Problem to work on:
Within this material, how many lines include the word "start"? Answer with a number and nothing more.

Data listing:
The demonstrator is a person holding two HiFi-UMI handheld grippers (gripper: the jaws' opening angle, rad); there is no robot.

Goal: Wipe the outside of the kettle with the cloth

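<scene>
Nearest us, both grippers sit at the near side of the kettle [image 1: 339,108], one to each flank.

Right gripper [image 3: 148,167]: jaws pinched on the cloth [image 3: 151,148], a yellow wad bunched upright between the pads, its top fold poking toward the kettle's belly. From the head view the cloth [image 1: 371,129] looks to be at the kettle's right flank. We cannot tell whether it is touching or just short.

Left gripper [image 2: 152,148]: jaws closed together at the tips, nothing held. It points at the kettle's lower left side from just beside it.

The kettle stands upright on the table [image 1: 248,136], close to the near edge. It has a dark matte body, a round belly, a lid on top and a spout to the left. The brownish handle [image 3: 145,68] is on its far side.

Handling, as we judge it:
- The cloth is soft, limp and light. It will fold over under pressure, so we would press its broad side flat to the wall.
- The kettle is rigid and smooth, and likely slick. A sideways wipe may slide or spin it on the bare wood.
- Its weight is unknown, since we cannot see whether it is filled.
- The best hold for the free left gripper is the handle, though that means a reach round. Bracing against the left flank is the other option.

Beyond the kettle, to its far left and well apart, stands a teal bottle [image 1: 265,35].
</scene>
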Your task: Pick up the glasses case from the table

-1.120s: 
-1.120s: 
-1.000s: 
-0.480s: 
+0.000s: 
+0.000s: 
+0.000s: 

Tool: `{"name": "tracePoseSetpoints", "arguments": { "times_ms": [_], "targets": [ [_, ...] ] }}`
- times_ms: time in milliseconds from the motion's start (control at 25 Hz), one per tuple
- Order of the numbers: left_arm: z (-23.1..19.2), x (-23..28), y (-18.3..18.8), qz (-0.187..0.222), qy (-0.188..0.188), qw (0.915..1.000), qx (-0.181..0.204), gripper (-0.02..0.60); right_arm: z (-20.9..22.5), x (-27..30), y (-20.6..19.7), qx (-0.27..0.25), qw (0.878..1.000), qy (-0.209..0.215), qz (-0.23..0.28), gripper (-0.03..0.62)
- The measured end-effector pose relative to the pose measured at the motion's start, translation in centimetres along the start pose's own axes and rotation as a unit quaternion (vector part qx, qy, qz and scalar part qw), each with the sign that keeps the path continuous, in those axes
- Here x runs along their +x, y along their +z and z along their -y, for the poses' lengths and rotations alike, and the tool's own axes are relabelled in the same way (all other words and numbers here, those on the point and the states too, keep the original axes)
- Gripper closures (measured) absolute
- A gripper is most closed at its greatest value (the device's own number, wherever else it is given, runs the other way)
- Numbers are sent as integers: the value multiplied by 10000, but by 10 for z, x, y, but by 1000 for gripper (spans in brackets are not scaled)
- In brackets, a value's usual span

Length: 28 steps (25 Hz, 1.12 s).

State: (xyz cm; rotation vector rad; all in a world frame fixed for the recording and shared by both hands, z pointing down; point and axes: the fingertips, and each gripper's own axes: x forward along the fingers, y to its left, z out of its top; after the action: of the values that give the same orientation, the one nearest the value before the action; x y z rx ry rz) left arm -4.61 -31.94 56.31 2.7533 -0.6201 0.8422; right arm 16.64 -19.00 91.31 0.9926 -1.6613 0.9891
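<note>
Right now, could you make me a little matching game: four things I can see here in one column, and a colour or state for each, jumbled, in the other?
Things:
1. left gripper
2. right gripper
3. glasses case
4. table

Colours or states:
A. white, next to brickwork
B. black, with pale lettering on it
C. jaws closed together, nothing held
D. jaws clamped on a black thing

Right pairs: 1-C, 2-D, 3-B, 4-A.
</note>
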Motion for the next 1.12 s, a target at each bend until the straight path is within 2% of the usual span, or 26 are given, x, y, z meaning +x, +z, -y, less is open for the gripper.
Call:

Solution to this exercise:
2